= Model-theoretic grammar =

Concept in linguistics

Model-theoretic grammars, also known as constraint-based grammars, contrast with generative grammars in the way they define sets of sentences: they state constraints on syntactic structure rather than providing operations for generating syntactic objects. A generative grammar provides a set of operations such as rewriting, insertion, deletion, movement, or combination, and is interpreted as a definition of the set of all and only the objects that these operations are capable of producing through iterative application.
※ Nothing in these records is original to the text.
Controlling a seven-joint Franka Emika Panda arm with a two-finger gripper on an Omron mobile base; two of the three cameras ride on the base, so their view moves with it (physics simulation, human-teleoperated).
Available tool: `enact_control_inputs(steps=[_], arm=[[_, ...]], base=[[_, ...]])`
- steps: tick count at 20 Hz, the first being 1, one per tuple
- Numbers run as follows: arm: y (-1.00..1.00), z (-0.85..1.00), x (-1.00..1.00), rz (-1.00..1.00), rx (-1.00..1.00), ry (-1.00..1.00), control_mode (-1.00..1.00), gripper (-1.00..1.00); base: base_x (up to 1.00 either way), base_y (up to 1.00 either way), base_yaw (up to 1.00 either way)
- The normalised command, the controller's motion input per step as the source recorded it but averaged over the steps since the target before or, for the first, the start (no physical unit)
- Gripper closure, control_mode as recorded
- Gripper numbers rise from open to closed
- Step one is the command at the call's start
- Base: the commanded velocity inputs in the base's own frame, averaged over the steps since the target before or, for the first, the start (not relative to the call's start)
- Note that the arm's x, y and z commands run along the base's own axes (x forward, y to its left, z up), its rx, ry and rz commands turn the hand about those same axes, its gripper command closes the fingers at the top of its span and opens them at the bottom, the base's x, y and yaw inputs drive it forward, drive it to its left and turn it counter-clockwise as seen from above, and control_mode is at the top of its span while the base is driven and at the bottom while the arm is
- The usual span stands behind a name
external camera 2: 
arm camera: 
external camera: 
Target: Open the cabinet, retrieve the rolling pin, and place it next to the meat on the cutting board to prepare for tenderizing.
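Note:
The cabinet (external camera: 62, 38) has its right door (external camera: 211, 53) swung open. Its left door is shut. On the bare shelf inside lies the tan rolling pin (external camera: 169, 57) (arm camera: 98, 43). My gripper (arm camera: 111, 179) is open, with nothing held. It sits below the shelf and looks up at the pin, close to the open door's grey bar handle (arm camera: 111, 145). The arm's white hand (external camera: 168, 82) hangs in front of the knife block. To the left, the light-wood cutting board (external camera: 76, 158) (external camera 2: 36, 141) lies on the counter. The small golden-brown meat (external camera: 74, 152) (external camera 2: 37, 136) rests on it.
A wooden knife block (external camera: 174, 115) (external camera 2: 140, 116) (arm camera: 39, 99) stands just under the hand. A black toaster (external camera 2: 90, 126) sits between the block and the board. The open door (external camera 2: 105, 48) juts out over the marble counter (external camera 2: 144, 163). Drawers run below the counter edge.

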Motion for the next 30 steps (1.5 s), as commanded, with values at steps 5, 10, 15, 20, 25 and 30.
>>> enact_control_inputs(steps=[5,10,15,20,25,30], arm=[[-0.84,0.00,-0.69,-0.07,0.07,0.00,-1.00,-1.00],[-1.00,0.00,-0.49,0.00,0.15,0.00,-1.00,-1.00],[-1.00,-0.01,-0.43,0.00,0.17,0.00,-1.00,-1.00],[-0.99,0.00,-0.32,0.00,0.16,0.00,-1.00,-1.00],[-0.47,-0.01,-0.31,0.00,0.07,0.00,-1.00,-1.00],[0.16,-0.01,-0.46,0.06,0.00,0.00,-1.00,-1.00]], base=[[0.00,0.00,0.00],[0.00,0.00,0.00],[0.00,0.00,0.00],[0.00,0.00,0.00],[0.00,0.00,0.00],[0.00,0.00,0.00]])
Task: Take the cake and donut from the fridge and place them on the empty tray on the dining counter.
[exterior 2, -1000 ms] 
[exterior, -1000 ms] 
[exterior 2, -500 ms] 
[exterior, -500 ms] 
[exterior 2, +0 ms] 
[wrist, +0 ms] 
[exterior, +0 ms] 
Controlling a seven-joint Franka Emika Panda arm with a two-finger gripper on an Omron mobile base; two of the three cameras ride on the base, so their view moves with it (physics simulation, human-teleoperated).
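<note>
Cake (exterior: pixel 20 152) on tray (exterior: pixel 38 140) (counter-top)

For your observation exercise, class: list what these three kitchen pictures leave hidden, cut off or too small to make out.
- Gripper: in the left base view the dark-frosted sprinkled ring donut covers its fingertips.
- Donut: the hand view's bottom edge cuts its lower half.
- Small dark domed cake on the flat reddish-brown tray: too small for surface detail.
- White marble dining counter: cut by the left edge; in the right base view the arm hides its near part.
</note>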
A model-theoretic grammar simply states a set of conditions that an object must meet, and can be regarded as defining the set of all and only the structures of a certain sort that satisfy all of the constraints. The approach applies the mathematical techniques of model theory to the task of syntactic description: a grammar is a theory in the logician's sense (a consistent set of statements) and the well-formed structures are the models that satisfy the theory.

== History ==
David E. Johnson and Paul M. Postal introduced the idea of model-theoretic syntax in their 1980 book Arc Pair Grammar.

==Examples of model-theoretic grammars==

The following is a sample of grammars falling under the model-theoretic umbrella:
- the non-procedural variant of Transformational grammar (TG) of George Lakoff, that formulates constraints on potential tree sequences
- Johnson and Postal's formalization of Relational grammar (RG) (1980), Generalized phrase structure grammar (GPSG) in the variants developed by Gazdar et al. (1988), Blackburn et al. (1993) and Rogers (1997)
- Lexical functional grammar (LFG) in the formalization of Ronald Kaplan (1995)
- Head-driven phrase structure grammar (HPSG) in the formalization of King (1999)
- Constraint Handling Rules (CHR) grammars
- The implicit model underlying The Cambridge Grammar of the English Language

==Strengths==

One benefit of model-theoretic grammars over generative grammars is that they allow for gradience in grammaticality. A structure may deviate only slightly from a theory or it may be highly deviant. Generative grammars, in contrast, "entail a sharp boundary between the perfect and the nonexistent, and do not even permit gradience in ungrammaticality to be represented."